• What is needed
Everything from the first line of the material below through the line containing "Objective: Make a" must be retyped exactly, and nothing past it.

#####

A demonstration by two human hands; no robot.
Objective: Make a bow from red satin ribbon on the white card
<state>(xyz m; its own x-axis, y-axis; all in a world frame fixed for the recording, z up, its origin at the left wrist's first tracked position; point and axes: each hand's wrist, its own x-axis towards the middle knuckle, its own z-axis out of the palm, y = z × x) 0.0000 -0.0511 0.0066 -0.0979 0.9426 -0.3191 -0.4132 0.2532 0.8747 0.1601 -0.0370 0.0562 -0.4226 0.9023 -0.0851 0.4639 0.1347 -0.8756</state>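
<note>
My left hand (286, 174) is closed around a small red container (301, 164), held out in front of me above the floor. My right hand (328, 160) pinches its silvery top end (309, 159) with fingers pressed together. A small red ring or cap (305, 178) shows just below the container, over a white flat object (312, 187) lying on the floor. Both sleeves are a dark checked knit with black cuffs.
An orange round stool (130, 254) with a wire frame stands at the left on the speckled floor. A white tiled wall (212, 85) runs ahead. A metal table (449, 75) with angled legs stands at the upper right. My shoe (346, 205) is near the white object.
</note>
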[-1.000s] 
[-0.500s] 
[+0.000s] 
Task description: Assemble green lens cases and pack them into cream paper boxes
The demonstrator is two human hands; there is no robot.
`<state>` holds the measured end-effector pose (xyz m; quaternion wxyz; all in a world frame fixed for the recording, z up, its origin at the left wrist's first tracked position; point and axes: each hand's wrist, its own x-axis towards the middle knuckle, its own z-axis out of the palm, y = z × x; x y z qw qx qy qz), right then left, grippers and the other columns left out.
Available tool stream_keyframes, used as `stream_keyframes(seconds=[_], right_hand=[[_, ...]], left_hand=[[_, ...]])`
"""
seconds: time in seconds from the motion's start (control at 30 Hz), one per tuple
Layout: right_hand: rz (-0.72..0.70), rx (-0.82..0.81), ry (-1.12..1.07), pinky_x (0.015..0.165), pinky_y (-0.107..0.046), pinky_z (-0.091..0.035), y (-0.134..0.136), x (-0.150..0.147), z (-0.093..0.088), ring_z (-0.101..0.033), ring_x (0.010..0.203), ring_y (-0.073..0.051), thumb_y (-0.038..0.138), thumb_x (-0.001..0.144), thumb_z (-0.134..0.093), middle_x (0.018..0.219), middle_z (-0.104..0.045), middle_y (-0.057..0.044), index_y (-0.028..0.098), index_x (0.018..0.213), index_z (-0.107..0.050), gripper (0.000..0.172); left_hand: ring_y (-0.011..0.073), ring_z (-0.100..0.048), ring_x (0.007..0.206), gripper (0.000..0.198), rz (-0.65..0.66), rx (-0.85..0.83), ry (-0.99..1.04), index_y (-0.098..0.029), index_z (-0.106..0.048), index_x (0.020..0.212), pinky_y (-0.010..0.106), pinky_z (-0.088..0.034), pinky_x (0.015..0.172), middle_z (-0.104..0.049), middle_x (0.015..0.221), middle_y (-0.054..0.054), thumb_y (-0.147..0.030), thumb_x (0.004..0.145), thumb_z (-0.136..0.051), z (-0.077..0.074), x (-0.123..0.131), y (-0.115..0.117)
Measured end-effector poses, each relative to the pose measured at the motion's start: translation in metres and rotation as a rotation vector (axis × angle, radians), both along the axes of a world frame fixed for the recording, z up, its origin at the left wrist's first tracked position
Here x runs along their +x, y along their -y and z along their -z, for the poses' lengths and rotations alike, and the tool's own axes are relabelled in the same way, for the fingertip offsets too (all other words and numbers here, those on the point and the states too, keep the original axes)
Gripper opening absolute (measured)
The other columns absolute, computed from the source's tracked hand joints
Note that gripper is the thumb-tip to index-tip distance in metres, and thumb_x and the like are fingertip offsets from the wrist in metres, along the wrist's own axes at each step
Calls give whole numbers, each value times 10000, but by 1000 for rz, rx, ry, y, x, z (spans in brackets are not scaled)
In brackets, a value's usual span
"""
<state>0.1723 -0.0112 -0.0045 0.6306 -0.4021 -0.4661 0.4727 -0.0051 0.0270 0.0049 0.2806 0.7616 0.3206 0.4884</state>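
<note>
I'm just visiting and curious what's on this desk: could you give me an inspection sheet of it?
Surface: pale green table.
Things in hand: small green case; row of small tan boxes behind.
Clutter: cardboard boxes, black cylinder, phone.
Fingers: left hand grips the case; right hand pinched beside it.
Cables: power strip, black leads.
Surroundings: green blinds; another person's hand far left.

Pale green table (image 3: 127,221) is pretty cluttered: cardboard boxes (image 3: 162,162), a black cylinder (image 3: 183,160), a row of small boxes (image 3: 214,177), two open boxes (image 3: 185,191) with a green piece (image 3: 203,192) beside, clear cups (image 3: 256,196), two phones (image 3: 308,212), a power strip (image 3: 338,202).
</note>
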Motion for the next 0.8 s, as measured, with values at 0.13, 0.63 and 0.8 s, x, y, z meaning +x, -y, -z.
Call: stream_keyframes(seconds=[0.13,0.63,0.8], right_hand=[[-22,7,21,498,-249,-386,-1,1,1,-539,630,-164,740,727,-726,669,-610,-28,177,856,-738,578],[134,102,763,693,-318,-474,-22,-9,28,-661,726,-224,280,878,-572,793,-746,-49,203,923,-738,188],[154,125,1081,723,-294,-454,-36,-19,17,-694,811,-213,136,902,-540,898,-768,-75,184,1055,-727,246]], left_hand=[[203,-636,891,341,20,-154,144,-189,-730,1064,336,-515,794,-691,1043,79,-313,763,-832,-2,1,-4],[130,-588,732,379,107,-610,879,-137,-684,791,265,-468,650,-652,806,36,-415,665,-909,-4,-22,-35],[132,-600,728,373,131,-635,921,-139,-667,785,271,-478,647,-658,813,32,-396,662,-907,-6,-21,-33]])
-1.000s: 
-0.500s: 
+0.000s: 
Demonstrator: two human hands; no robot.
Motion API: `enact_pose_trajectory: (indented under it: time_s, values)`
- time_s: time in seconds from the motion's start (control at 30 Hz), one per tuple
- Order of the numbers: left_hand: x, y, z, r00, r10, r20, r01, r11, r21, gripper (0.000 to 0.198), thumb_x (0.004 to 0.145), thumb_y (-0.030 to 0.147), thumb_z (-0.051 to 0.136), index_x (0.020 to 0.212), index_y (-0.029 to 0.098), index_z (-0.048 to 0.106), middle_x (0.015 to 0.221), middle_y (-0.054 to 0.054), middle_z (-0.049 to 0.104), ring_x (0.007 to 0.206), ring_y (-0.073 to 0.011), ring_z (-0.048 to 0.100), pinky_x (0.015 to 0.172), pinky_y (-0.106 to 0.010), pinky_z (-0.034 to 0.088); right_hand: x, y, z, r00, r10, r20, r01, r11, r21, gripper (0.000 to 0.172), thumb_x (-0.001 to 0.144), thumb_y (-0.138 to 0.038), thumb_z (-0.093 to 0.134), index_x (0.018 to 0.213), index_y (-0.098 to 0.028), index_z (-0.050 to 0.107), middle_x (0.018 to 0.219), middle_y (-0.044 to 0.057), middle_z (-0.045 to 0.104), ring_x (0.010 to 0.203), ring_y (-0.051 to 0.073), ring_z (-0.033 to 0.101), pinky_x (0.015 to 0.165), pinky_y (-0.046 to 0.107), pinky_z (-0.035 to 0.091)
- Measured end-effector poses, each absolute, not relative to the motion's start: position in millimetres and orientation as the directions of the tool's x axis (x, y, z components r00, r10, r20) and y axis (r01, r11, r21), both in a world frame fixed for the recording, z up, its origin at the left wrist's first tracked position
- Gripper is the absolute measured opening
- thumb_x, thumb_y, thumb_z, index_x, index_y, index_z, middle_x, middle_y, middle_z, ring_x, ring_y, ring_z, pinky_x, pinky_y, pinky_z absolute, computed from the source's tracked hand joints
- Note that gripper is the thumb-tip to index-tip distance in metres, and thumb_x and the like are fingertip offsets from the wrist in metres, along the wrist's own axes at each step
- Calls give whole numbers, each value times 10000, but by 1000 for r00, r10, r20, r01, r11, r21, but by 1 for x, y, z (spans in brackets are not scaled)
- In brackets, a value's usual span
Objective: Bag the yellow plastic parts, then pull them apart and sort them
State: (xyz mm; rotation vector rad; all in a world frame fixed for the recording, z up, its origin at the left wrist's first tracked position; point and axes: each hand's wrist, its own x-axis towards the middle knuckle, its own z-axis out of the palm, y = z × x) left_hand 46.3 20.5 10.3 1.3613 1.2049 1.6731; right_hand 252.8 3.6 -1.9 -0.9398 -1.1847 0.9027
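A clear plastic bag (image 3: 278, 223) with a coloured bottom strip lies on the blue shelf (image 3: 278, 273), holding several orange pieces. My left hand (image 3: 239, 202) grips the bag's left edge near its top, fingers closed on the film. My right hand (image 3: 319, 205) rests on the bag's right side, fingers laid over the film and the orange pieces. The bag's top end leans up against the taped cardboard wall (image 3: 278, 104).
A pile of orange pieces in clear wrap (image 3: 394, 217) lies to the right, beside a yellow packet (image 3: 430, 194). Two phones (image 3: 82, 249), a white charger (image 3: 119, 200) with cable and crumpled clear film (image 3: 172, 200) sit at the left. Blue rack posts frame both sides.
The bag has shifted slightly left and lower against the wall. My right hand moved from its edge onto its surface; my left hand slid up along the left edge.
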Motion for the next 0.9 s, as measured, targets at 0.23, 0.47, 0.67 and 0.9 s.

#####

• Response area
A demonstration by two human hands; no robot.
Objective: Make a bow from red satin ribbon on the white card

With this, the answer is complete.